My short book is _Boxing the Compass: A Century and a Half of Discourse about Sailors' Chanties_. The title is not just a snappy allusion to nautical content (though is that, too). It refers to the content of the work which, as tedious as it may sound (and it is to an extent, but I tried to pep it up), is a _literature review_. It aims to take one through "all" the "important" writings about sailors' chanties. NOT all the sources of evidence that might help one study one or another aspect of chanties as a field of study; rather, the field of study is the succession of works by people more or less explicitly / deliberately writing on it, which I interpret as constituting an accumulated discourse... and by extension, the history of how we come to know what we [think we] know, broadly speaking. "Boxing the compass" refers to the exercise, and the purported rigor: As one names every minute point on the compass in its entirety and in order, my composition considers the entire "compass" or writing and works through it in chronological/methodical order. I imply (though rather tongue in cheek, to be honest) that as a "good" sailor must be able to box the compass, a good scholar of the chanty subject should know all these points on the compass—the sources and their positions in the succession. (The broader philosophy being that one must try to understand how one has come to know what one knows about a subject before one offers to contribute to an expansion of that knowledge.)

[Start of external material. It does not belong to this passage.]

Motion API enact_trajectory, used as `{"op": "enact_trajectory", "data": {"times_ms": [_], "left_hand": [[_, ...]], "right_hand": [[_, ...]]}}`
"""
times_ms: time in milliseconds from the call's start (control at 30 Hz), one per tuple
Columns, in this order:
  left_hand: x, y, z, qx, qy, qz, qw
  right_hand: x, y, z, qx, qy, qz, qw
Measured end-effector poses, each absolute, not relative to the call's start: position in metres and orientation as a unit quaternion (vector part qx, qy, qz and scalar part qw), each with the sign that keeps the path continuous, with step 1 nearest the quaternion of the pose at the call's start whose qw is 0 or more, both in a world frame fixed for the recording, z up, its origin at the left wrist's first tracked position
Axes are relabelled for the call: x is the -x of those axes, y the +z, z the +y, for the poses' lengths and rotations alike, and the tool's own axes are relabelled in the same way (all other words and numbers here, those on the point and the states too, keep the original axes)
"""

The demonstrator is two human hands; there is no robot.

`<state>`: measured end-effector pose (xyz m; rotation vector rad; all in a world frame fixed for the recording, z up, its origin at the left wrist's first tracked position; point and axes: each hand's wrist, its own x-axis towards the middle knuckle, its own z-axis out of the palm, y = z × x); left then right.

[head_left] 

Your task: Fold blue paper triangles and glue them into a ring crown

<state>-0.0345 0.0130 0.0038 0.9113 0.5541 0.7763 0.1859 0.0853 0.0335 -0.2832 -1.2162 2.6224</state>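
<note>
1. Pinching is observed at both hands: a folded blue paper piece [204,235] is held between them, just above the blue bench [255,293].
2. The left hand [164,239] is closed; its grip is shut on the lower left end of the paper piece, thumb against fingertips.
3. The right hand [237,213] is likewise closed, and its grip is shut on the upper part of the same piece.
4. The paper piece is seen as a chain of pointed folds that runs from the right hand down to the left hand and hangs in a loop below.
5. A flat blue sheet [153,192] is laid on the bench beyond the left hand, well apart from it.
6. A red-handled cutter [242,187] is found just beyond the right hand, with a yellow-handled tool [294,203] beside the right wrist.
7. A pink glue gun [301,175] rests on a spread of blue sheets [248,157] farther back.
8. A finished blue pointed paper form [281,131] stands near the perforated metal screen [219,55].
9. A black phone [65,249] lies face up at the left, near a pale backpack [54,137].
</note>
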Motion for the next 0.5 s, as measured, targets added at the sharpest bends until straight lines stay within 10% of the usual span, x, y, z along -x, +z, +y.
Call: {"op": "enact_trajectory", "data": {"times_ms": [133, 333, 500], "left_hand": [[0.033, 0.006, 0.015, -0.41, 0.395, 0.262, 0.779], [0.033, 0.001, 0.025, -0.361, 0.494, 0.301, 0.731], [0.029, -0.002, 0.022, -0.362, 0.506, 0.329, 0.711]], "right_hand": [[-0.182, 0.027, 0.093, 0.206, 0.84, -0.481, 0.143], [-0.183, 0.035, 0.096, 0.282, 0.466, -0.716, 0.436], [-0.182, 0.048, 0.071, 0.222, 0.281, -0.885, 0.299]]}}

Example of pieces of advice that my analysis offers would be: 1) Whall's work is solid in terms of the authenticity of texts/tune, but beware of the stuff he says about the genre and song items. 2) Colcord's work is convenient for casual singers (and was a great source for folk revival performers), but it's mostly useless for historians. 3) Bullen's work contains some of the most faithful representation of the knowledge of an experienced chantyman during the zenith of the practice, yet the timing of it, coming when other perspectives were predominant, may have led it to be neglected. etc etc

TL;DR: It's not a collection and it's not free exploration of topics that took the fancy, but rather something with a pretty focused and deliberate purpose.